Quite so; and the Jewish Ark of the Covenant had precisely the same significance; with the supplementary addition that, instead of a beautiful and chaste sarcophagus (the symbol of the Matrix of Nature and Resurrection), as in the Sanctum Sanctorum of the Pagans, they had the Ark made still more realistic in its construction by the two Cherubs set up on the coffer or Ark of the Covenant, facing each other, with their wings spread in such a manner as to form a perfect Yoni (as now seen in India). Besides which, this generative symbol had its significance enforced by the four mystic letters of Jehovah's name, namely, IHVH (יהוה); Jod (י) meaning the membrum virile; Hé (ה), the womb; Vau (ו), a crook or a hook, a nail, and Hé (ה) again, meaning also “an opening”; the whole forming the perfect bisexual emblem or symbol or I(e)H(o)V(a)H, the male and female symbol.
Perhaps also, when people realize the true meaning of the office and title of the Kadesh Kadeshim, the “holy ones,” or “the consecrated to the Temple of the Lord”—the “Holy of Holies” of these “holy ones” may assume an aspect far from edifying.

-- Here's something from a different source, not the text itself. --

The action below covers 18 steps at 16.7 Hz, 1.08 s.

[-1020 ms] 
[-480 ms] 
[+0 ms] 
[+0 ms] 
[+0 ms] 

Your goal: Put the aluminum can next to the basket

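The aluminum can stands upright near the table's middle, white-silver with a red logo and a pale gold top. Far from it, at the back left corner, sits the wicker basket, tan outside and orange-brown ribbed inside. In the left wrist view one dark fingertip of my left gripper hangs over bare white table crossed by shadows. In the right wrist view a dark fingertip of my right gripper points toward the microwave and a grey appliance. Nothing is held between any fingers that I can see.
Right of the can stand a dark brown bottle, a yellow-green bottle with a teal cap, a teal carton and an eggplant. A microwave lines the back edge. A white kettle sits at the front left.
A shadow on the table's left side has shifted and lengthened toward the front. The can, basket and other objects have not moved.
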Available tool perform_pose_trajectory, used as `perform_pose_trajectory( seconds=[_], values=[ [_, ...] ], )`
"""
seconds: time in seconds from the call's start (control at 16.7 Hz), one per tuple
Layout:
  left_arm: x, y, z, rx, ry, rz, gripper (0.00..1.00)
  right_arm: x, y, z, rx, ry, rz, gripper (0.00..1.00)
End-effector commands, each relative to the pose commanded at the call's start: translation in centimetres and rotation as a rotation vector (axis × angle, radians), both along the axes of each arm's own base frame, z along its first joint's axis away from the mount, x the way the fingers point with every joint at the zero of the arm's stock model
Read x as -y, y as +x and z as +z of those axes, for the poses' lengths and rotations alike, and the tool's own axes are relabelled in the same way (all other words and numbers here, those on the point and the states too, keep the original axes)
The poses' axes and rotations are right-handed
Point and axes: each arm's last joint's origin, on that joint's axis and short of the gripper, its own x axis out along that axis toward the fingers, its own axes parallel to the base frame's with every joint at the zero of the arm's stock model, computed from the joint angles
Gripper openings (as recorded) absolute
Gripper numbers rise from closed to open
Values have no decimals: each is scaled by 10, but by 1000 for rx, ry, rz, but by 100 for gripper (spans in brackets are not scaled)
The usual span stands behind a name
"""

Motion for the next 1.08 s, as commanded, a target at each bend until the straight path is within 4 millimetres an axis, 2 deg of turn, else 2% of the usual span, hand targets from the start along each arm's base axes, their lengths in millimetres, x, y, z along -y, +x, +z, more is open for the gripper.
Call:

Iacchus again is Iao or Jehovah; and Baal or Adon, like Bacchus, was a phallic God.
“Who shall ascend into the hill [the high place] of the Lord?” asks the holy king David, “Who shall stand in the place of his Kadushu (קדשו)?”[1047] Kadesh may mean in one sense to “devote,” “hallow,” “sanctify,” and even to “initiate”or to “set apart”; but it also means the ministry of lascivious rites—the Venus-worship—and the true interpretation of the word Kadesh is bluntly rendered in Deuteronomy, xxiii. 17; Hosea, iv. 14; and Genesis, xxxviii. 15-22. The “holy”Kadeshim of the Bible were identical, as to the duties of their office, with the Nautch-girls of the later Hindû pagodas. The Hebrew Kadeshim, or Galli, lived [pg 483] “by the house of the Lord, where the women wove hangings for the grove,” or the bust of Venus-Astarte.[1048]
The dance performed by David round the Ark was the “circle-dance,” said to have been prescribed by the Amazons for the Mysteries. Such was the dance of the daughters of Shiloh,[1049] and the leaping of the prophets of Baal.[1050] It was simply a characteristic of the Sabæan worship, for it denoted the motion of the Planets round the Sun. That the dance was a Bacchic frenzy is apparent. Sistra were used on the occasion, and the taunt of Michal and the King's reply are very expressive.[1051]
The Ark, in which are preserved the germs of all living things necessary to repeople the Earth, represents the survival of life, and the supremacy of Spirit over Matter, through the conflict of the opposing powers of Nature. In the Astro-theosophic chart of the Western Rite, the Ark corresponds with the navel, and is placed at the sinister side, the side of the woman (the Moon), one of whose symbols is the left pillar of Solomon's Temple—Boaz. The umbilicus is connected (through the placenta) with the receptacle in which are fructified the embryos of the race. The Ark is the sacred Argha of the Hindûs, and thus the relation in which it stands to Noah's Ark may be easily inferred when we learn that the Argha was an oblong vessel, used by the high priests as a sacrificial chalice in the worship of Isis, Astarte, and Venus-Aphrodite, all of whom were Goddesses of the generative powers of Nature, or of Matter—hence representing symbolically the Ark containing the germs of all living things.[1052]